## WHAT IS NEEDED:
Throughout the listing below, copy each line containing "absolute".
--- RECORDED DATA ---
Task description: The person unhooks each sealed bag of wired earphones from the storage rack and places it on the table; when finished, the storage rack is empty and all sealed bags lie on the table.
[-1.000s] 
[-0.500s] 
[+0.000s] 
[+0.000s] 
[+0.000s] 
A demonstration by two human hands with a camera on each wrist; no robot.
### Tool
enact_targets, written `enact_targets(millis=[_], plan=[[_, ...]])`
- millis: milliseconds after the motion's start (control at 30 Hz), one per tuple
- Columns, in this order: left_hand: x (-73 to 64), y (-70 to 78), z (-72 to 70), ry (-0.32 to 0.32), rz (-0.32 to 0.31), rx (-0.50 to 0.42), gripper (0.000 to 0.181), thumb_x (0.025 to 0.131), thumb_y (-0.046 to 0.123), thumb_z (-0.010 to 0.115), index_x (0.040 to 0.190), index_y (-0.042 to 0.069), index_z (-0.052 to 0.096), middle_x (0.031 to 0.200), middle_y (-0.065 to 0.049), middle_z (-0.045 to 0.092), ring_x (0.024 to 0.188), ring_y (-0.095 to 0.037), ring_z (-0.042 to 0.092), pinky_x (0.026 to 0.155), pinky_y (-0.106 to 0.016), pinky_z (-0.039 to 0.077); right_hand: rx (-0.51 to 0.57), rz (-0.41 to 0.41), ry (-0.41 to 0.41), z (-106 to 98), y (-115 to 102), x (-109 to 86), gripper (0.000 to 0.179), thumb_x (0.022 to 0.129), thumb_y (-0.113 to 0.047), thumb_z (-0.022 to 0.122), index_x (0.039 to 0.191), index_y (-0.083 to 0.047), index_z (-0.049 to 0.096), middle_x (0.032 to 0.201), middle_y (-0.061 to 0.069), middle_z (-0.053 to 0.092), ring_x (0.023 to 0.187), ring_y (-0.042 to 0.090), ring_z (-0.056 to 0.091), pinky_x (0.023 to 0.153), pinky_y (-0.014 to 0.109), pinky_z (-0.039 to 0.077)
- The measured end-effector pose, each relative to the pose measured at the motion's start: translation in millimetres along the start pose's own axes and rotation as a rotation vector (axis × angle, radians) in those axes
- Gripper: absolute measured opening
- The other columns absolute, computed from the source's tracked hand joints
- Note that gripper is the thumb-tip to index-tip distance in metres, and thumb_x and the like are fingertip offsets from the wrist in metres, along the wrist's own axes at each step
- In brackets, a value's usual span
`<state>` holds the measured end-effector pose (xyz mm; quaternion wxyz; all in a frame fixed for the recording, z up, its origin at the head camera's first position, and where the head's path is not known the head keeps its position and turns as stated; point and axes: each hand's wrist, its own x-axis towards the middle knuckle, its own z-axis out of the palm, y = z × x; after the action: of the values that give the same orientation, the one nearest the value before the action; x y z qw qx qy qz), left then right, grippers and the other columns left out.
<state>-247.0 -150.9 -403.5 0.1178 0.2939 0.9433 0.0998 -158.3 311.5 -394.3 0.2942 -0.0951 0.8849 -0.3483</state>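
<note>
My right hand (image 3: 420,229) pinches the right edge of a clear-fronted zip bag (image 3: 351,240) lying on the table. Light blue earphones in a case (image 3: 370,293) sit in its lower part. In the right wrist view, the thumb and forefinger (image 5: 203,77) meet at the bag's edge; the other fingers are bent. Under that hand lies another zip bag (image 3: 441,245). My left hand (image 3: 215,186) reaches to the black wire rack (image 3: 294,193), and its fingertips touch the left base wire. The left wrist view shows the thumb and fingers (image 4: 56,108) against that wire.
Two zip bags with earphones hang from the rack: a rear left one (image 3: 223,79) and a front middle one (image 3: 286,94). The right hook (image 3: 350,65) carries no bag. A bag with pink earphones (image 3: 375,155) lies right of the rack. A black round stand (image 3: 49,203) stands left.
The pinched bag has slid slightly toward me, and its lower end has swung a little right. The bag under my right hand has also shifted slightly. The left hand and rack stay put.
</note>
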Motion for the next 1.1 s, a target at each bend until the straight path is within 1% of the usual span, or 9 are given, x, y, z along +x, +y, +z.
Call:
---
## SOLUTION TO THIS EXERCISE:
- Gripper: absolute measured opening
- The other columns absolute, computed from the source's tracked hand joints

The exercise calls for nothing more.